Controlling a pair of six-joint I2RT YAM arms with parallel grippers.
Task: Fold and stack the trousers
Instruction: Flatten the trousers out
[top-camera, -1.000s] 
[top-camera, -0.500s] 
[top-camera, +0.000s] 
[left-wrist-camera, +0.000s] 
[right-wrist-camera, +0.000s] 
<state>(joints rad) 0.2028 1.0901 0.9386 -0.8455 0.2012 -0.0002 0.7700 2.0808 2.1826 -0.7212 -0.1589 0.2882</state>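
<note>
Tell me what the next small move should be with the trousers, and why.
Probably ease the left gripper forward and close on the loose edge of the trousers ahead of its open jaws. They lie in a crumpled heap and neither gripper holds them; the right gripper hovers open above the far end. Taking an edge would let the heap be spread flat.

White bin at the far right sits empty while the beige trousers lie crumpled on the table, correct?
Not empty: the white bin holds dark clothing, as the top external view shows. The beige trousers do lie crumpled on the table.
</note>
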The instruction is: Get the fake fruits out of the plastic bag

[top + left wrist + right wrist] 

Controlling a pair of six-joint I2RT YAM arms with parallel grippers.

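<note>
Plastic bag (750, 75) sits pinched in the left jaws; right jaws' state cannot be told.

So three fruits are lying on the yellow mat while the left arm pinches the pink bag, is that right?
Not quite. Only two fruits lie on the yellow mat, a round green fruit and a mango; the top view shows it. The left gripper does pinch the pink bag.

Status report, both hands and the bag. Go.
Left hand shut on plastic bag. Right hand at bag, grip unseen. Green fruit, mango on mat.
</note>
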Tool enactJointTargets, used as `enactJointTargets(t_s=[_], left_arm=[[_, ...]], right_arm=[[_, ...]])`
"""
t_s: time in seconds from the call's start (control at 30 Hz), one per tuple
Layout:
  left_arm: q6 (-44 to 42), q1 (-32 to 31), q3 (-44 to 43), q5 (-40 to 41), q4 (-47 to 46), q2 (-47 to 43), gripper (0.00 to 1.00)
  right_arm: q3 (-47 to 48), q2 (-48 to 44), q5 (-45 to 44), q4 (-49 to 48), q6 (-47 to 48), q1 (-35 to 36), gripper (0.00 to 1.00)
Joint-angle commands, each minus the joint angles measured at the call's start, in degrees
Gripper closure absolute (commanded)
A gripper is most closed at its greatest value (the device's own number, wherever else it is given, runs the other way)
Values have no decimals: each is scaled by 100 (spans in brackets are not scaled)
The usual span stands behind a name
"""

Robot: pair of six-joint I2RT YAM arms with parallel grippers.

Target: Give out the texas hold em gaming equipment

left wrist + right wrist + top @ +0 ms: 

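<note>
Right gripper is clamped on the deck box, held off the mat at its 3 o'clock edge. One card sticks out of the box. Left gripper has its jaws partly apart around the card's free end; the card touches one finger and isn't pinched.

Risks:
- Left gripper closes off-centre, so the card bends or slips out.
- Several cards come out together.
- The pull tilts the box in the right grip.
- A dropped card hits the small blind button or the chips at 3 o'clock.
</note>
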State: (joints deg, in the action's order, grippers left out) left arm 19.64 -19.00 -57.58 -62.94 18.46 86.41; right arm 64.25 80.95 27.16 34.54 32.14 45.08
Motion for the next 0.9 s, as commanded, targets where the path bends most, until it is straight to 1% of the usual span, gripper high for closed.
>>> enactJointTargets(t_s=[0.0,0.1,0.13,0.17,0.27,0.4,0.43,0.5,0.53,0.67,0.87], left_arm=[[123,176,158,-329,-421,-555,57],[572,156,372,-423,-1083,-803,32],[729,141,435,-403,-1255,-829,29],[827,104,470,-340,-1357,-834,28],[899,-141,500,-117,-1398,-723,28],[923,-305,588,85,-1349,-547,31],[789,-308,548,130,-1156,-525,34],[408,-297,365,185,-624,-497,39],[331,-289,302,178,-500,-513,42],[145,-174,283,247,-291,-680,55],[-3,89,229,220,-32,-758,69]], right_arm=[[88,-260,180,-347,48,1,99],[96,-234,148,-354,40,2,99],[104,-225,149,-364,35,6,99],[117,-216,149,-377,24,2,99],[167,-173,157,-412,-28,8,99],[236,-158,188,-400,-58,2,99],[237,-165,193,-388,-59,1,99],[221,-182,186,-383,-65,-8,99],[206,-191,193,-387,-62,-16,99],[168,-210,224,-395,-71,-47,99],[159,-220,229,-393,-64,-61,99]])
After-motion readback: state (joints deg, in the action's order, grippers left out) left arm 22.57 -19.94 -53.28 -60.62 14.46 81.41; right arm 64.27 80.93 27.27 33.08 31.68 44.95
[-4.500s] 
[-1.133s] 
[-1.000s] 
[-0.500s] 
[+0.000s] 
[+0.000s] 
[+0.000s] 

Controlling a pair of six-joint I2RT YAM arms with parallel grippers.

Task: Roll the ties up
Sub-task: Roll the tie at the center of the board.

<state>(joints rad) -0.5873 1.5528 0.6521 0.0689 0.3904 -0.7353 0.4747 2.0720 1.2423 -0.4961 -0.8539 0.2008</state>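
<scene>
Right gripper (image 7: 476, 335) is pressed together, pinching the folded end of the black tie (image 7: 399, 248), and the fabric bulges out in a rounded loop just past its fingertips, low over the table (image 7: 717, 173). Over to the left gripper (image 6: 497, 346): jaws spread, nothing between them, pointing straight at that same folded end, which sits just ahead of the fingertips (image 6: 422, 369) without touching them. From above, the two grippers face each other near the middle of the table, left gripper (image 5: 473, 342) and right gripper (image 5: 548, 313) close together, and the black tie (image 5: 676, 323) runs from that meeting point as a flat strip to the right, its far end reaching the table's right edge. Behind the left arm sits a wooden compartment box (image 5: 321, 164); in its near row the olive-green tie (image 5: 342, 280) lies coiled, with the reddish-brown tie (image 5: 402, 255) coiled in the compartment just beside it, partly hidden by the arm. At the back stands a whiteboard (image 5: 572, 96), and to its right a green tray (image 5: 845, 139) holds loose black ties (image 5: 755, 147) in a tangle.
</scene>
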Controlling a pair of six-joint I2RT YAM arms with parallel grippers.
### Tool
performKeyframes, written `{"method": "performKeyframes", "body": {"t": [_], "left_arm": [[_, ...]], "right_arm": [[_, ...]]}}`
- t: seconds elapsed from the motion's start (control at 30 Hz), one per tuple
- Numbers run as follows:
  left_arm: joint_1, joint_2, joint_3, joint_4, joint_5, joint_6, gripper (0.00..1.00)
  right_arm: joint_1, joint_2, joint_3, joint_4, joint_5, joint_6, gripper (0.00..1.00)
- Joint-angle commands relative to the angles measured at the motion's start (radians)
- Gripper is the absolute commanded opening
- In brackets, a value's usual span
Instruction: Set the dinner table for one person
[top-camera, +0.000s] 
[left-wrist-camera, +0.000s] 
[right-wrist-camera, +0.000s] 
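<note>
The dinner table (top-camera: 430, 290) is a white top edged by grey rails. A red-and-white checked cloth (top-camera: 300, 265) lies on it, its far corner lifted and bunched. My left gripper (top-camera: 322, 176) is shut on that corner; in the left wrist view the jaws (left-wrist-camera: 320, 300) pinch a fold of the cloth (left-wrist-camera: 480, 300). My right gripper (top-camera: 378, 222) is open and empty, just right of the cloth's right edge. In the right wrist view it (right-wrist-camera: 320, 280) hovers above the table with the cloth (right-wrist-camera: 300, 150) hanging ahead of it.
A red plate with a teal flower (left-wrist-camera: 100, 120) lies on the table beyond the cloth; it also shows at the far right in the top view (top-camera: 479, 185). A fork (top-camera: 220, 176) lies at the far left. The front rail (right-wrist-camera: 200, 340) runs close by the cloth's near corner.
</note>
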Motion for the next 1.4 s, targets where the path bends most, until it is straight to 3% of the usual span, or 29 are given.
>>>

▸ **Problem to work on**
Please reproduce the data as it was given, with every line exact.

▸ **Result of this exercise**
Controlling a pair of six-joint I2RT YAM arms with parallel grippers.
Task: Fold and stack the trousers
Instruction: Flatten the trousers out
[top-camera, -1.000s] 
[top-camera, -0.500s] 
[top-camera, +0.000s] 
[left-wrist-camera, +0.000s] 
[right-wrist-camera, +0.000s] 
<state>(joints rad) 0.2028 1.0901 0.9386 -0.8455 0.2012 -0.0002 0.7700 2.0808 2.1826 -0.7212 -0.1589 0.2882</state>
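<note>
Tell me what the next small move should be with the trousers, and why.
Probably ease the left gripper forward and close on the loose edge of the trousers ahead of its open jaws. They lie in a crumpled heap and neither gripper holds them; the right gripper hovers open above the far end. Taking an edge would let the heap be spread flat.

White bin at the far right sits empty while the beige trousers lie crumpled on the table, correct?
Not empty: the white bin holds dark clothing, as the top external view shows. The beige trousers do lie crumpled on the table.
</note>
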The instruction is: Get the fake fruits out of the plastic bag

[top + left wrist + right wrist] 

Controlling a pair of six-joint I2RT YAM arms with parallel grippers.

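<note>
Plastic bag (750, 75) sits pinched in the left jaws; right jaws' state cannot be told.

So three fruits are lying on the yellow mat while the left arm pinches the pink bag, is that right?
Not quite. Only two fruits lie on the yellow mat, a round green fruit and a mango; the top view shows it. The left gripper does pinch the pink bag.

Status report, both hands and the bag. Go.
Left hand shut on plastic bag. Right hand at bag, grip unseen. Green fruit, mango on mat.
</note>
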Tool enactJointTargets, used as `enactJointTargets(t_s=[_], left_arm=[[_, ...]], right_arm=[[_, ...]])`
"""
t_s: time in seconds from the call's start (control at 30 Hz), one per tuple
Layout:
  left_arm: q6 (-44 to 42), q1 (-32 to 31), q3 (-44 to 43), q5 (-40 to 41), q4 (-47 to 46), q2 (-47 to 43), gripper (0.00 to 1.00)
  right_arm: q3 (-47 to 48), q2 (-48 to 44), q5 (-45 to 44), q4 (-49 to 48), q6 (-47 to 48), q1 (-35 to 36), gripper (0.00 to 1.00)
Joint-angle commands, each minus the joint angles measured at the call's start, in degrees
Gripper closure absolute (commanded)
A gripper is most closed at its greatest value (the device's own number, wherever else it is given, runs the other way)
Values have no decimals: each is scaled by 100 (spans in brackets are not scaled)
The usual span stands behind a name
"""

Robot: pair of six-joint I2RT YAM arms with parallel grippers.

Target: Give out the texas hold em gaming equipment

left wrist + right wrist + top @ +0 ms: 

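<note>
Right gripper is clamped on the deck box, held off the mat at its 3 o'clock edge. One card sticks out of the box. Left gripper has its jaws partly apart around the card's free end; the card touches one finger and isn't pinched.

Risks:
- Left gripper closes off-centre, so the card bends or slips out.
- Several cards come out together.
- The pull tilts the box in the right grip.
- A dropped card hits the small blind button or the chips at 3 o'clock.
</note>
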State: (joints deg, in the action's order, grippers left out) left arm 19.64 -19.00 -57.58 -62.94 18.46 86.41; right arm 64.25 80.95 27.16 34.54 32.14 45.08
Motion for the next 0.9 s, as commanded, targets where the path bends most, until it is straight to 1% of the usual span, gripper high for closed.
>>> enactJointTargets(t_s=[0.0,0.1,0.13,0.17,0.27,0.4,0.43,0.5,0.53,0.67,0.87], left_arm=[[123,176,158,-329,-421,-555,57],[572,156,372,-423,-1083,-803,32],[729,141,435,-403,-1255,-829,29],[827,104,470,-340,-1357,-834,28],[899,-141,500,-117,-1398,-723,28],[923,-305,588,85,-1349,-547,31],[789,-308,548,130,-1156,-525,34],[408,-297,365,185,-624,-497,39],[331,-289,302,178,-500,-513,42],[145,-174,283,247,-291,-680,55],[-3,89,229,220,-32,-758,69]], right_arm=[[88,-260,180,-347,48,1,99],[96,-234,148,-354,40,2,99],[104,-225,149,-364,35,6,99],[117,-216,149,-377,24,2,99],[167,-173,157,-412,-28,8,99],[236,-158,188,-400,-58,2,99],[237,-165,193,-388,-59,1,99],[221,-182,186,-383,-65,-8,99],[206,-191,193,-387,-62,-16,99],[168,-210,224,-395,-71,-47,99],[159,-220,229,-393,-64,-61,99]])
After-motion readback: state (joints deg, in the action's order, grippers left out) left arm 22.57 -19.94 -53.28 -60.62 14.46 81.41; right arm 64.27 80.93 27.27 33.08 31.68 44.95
[-4.500s] 
[-1.133s] 
[-1.000s] 
[-0.500s] 
[+0.000s] 
[+0.000s] 
[+0.000s] 

Controlling a pair of six-joint I2RT YAM arms with parallel grippers.

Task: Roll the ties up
Sub-task: Roll the tie at the center of the board.

<state>(joints rad) -0.5873 1.5528 0.6521 0.0689 0.3904 -0.7353 0.4747 2.0720 1.2423 -0.4961 -0.8539 0.2008</state>
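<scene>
Right gripper (image 7: 476, 335) is pressed together, pinching the folded end of the black tie (image 7: 399, 248), and the fabric bulges out in a rounded loop just past its fingertips, low over the table (image 7: 717, 173). Over to the left gripper (image 6: 497, 346): jaws spread, nothing between them, pointing straight at that same folded end, which sits just ahead of the fingertips (image 6: 422, 369) without touching them. From above, the two grippers face each other near the middle of the table, left gripper (image 5: 473, 342) and right gripper (image 5: 548, 313) close together, and the black tie (image 5: 676, 323) runs from that meeting point as a flat strip to the right, its far end reaching the table's right edge. Behind the left arm sits a wooden compartment box (image 5: 321, 164); in its near row the olive-green tie (image 5: 342, 280) lies coiled, with the reddish-brown tie (image 5: 402, 255) coiled in the compartment just beside it, partly hidden by the arm. At the back stands a whiteboard (image 5: 572, 96), and to its right a green tray (image 5: 845, 139) holds loose black ties (image 5: 755, 147) in a tangle.
</scene>
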Controlling a pair of six-joint I2RT YAM arms with parallel grippers.
### Tool
performKeyframes, written `{"method": "performKeyframes", "body": {"t": [_], "left_arm": [[_, ...]], "right_arm": [[_, ...]]}}`
- t: seconds elapsed from the motion's start (control at 30 Hz), one per tuple
- Numbers run as follows:
  left_arm: joint_1, joint_2, joint_3, joint_4, joint_5, joint_6, gripper (0.00..1.00)
  right_arm: joint_1, joint_2, joint_3, joint_4, joint_5, joint_6, gripper (0.00..1.00)
- Joint-angle commands relative to the angles measured at the motion's start (radians)
- Gripper is the absolute commanded opening
- In brackets, a value's usual span
Instruction: Set the dinner table for one person
[top-camera, +0.000s] 
[left-wrist-camera, +0.000s] 
[right-wrist-camera, +0.000s] 
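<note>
The dinner table (top-camera: 430, 290) is a white top edged by grey rails. A red-and-white checked cloth (top-camera: 300, 265) lies on it, its far corner lifted and bunched. My left gripper (top-camera: 322, 176) is shut on that corner; in the left wrist view the jaws (left-wrist-camera: 320, 300) pinch a fold of the cloth (left-wrist-camera: 480, 300). My right gripper (top-camera: 378, 222) is open and empty, just right of the cloth's right edge. In the right wrist view it (right-wrist-camera: 320, 280) hovers above the table with the cloth (right-wrist-camera: 300, 150) hanging ahead of it.
A red plate with a teal flower (left-wrist-camera: 100, 120) lies on the table beyond the cloth; it also shows at the far right in the top view (top-camera: 479, 185). A fork (top-camera: 220, 176) lies at the far left. The front rail (right-wrist-camera: 200, 340) runs close by the cloth's near corner.
</note>
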Motion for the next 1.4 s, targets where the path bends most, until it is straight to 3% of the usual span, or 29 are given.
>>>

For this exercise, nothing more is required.